• _TASK DESCRIPTION_
Reproduce the listing exactly, so that no line differs from the original.

....

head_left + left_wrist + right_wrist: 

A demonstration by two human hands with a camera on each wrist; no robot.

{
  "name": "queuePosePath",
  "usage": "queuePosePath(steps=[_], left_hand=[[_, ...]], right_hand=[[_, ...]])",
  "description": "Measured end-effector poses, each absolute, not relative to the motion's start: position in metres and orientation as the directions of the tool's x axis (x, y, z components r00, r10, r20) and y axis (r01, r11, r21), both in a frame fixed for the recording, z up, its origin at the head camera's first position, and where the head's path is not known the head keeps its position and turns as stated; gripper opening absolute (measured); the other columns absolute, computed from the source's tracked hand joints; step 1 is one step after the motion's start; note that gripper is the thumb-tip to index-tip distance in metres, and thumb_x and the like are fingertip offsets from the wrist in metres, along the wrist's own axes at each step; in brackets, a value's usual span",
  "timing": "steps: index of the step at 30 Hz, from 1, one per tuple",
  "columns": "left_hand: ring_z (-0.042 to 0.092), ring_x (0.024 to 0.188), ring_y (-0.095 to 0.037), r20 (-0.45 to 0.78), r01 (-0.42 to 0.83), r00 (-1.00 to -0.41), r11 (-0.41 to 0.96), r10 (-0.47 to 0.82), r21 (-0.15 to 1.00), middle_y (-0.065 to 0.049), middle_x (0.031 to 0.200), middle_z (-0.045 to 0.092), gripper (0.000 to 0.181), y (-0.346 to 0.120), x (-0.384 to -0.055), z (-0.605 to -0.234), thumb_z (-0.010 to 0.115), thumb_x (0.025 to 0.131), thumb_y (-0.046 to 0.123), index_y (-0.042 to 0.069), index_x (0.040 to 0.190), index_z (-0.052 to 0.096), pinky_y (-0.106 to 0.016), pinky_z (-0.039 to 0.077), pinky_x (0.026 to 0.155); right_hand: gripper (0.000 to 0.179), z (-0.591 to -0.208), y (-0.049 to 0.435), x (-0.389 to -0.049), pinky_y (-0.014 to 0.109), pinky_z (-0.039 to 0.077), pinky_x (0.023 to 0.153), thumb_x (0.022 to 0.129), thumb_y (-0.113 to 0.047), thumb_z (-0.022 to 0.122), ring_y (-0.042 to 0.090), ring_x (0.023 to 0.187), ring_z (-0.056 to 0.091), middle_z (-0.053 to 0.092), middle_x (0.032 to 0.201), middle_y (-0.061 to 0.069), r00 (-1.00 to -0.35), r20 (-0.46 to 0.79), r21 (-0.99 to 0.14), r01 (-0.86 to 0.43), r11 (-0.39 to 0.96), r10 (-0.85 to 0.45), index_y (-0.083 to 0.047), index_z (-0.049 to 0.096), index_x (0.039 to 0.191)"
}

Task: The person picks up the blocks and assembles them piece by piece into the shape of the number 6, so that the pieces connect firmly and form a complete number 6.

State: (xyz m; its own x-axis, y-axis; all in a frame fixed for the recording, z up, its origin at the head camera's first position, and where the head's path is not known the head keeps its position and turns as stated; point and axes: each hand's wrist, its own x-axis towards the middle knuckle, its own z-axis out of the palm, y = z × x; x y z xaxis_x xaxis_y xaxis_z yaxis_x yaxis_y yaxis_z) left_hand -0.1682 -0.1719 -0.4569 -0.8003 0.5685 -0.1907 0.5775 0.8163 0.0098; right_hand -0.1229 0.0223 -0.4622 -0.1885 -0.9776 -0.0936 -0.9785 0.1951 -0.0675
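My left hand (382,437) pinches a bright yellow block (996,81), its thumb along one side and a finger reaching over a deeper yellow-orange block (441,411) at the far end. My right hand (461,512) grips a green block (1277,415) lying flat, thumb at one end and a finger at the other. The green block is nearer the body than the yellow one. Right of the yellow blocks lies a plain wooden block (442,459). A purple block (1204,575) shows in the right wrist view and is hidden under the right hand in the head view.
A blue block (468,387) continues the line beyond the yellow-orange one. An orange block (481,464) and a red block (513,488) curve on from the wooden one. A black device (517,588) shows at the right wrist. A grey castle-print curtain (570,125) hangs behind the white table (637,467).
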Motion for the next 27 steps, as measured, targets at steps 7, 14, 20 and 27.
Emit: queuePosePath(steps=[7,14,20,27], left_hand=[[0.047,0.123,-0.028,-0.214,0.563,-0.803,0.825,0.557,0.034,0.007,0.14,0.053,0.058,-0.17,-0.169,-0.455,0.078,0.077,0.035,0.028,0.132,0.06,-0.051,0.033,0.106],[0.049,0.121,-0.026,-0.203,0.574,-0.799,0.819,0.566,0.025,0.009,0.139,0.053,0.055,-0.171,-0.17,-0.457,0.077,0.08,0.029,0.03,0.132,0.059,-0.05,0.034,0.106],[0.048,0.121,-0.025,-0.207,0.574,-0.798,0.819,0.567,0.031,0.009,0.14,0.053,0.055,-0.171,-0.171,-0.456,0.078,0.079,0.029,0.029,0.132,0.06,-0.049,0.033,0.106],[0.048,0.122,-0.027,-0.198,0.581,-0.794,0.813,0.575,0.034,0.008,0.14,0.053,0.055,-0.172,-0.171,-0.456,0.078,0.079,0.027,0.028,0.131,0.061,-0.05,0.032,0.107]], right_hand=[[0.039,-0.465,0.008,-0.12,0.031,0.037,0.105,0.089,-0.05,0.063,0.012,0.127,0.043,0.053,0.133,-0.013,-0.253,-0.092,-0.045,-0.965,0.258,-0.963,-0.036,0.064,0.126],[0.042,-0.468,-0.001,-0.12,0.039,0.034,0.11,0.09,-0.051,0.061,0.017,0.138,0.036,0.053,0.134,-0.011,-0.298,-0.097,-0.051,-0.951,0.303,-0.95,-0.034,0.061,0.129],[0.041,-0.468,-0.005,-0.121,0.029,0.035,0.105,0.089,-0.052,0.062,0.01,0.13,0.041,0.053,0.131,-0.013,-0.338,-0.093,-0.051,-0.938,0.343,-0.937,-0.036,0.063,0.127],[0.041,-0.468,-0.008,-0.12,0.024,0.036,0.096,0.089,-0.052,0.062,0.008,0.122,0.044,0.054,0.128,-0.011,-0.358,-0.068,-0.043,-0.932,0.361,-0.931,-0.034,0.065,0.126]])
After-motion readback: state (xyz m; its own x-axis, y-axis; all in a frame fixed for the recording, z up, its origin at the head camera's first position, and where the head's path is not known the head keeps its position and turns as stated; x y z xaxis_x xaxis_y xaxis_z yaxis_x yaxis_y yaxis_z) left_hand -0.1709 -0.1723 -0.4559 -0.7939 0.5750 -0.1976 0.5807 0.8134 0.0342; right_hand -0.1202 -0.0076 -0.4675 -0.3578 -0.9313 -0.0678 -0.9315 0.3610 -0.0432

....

• _RESULT_
head_left + left_wrist + right_wrist: 

A demonstration by two human hands with a camera on each wrist; no robot.

{
  "name": "queuePosePath",
  "usage": "queuePosePath(steps=[_], left_hand=[[_, ...]], right_hand=[[_, ...]])",
  "description": "Measured end-effector poses, each absolute, not relative to the motion's start: position in metres and orientation as the directions of the tool's x axis (x, y, z components r00, r10, r20) and y axis (r01, r11, r21), both in a frame fixed for the recording, z up, its origin at the head camera's first position, and where the head's path is not known the head keeps its position and turns as stated; gripper opening absolute (measured); the other columns absolute, computed from the source's tracked hand joints; step 1 is one step after the motion's start; note that gripper is the thumb-tip to index-tip distance in metres, and thumb_x and the like are fingertip offsets from the wrist in metres, along the wrist's own axes at each step; in brackets, a value's usual span",
  "timing": "steps: index of the step at 30 Hz, from 1, one per tuple",
  "columns": "left_hand: ring_z (-0.042 to 0.092), ring_x (0.024 to 0.188), ring_y (-0.095 to 0.037), r20 (-0.45 to 0.78), r01 (-0.42 to 0.83), r00 (-1.00 to -0.41), r11 (-0.41 to 0.96), r10 (-0.47 to 0.82), r21 (-0.15 to 1.00), middle_y (-0.065 to 0.049), middle_x (0.031 to 0.200), middle_z (-0.045 to 0.092), gripper (0.000 to 0.181), y (-0.346 to 0.120), x (-0.384 to -0.055), z (-0.605 to -0.234), thumb_z (-0.010 to 0.115), thumb_x (0.025 to 0.131), thumb_y (-0.046 to 0.123), index_y (-0.042 to 0.069), index_x (0.040 to 0.190), index_z (-0.052 to 0.096), pinky_y (-0.106 to 0.016), pinky_z (-0.039 to 0.077), pinky_x (0.026 to 0.155); right_hand: gripper (0.000 to 0.179), z (-0.591 to -0.208), y (-0.049 to 0.435), x (-0.389 to -0.049), pinky_y (-0.014 to 0.109), pinky_z (-0.039 to 0.077), pinky_x (0.023 to 0.153), thumb_x (0.022 to 0.129), thumb_y (-0.113 to 0.047), thumb_z (-0.022 to 0.122), ring_y (-0.042 to 0.090), ring_x (0.023 to 0.187), ring_z (-0.056 to 0.091), middle_z (-0.053 to 0.092), middle_x (0.032 to 0.201), middle_y (-0.061 to 0.069), r00 (-1.00 to -0.35), r20 (-0.46 to 0.79), r21 (-0.99 to 0.14), r01 (-0.86 to 0.43), r11 (-0.39 to 0.96), r10 (-0.85 to 0.45), index_y (-0.083 to 0.047), index_z (-0.049 to 0.096), index_x (0.039 to 0.191)"
}

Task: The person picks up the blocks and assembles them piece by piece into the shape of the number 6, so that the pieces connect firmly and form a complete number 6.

State: (xyz m; its own x-axis, y-axis; all in a frame fixed for the recording, z up, its origin at the head camera's first position, and where the head's path is not known the head keeps its position and turns as stated; point and axes: each hand's wrist, its own x-axis towards the middle knuckle, its own z-axis out of the palm, y = z × x; x y z xaxis_x xaxis_y xaxis_z yaxis_x yaxis_y yaxis_z) left_hand -0.1682 -0.1719 -0.4569 -0.8003 0.5685 -0.1907 0.5775 0.8163 0.0098; right_hand -0.1229 0.0223 -0.4622 -0.1885 -0.9776 -0.0936 -0.9785 0.1951 -0.0675
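My left hand (382,437) pinches a bright yellow block (996,81), its thumb along one side and a finger reaching over a deeper yellow-orange block (441,411) at the far end. My right hand (461,512) grips a green block (1277,415) lying flat, thumb at one end and a finger at the other. The green block is nearer the body than the yellow one. Right of the yellow blocks lies a plain wooden block (442,459). A purple block (1204,575) shows in the right wrist view and is hidden under the right hand in the head view.
A blue block (468,387) continues the line beyond the yellow-orange one. An orange block (481,464) and a red block (513,488) curve on from the wooden one. A black device (517,588) shows at the right wrist. A grey castle-print curtain (570,125) hangs behind the white table (637,467).
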Motion for the next 27 steps, as measured, targets at steps 7, 14, 20 and 27.
Emit: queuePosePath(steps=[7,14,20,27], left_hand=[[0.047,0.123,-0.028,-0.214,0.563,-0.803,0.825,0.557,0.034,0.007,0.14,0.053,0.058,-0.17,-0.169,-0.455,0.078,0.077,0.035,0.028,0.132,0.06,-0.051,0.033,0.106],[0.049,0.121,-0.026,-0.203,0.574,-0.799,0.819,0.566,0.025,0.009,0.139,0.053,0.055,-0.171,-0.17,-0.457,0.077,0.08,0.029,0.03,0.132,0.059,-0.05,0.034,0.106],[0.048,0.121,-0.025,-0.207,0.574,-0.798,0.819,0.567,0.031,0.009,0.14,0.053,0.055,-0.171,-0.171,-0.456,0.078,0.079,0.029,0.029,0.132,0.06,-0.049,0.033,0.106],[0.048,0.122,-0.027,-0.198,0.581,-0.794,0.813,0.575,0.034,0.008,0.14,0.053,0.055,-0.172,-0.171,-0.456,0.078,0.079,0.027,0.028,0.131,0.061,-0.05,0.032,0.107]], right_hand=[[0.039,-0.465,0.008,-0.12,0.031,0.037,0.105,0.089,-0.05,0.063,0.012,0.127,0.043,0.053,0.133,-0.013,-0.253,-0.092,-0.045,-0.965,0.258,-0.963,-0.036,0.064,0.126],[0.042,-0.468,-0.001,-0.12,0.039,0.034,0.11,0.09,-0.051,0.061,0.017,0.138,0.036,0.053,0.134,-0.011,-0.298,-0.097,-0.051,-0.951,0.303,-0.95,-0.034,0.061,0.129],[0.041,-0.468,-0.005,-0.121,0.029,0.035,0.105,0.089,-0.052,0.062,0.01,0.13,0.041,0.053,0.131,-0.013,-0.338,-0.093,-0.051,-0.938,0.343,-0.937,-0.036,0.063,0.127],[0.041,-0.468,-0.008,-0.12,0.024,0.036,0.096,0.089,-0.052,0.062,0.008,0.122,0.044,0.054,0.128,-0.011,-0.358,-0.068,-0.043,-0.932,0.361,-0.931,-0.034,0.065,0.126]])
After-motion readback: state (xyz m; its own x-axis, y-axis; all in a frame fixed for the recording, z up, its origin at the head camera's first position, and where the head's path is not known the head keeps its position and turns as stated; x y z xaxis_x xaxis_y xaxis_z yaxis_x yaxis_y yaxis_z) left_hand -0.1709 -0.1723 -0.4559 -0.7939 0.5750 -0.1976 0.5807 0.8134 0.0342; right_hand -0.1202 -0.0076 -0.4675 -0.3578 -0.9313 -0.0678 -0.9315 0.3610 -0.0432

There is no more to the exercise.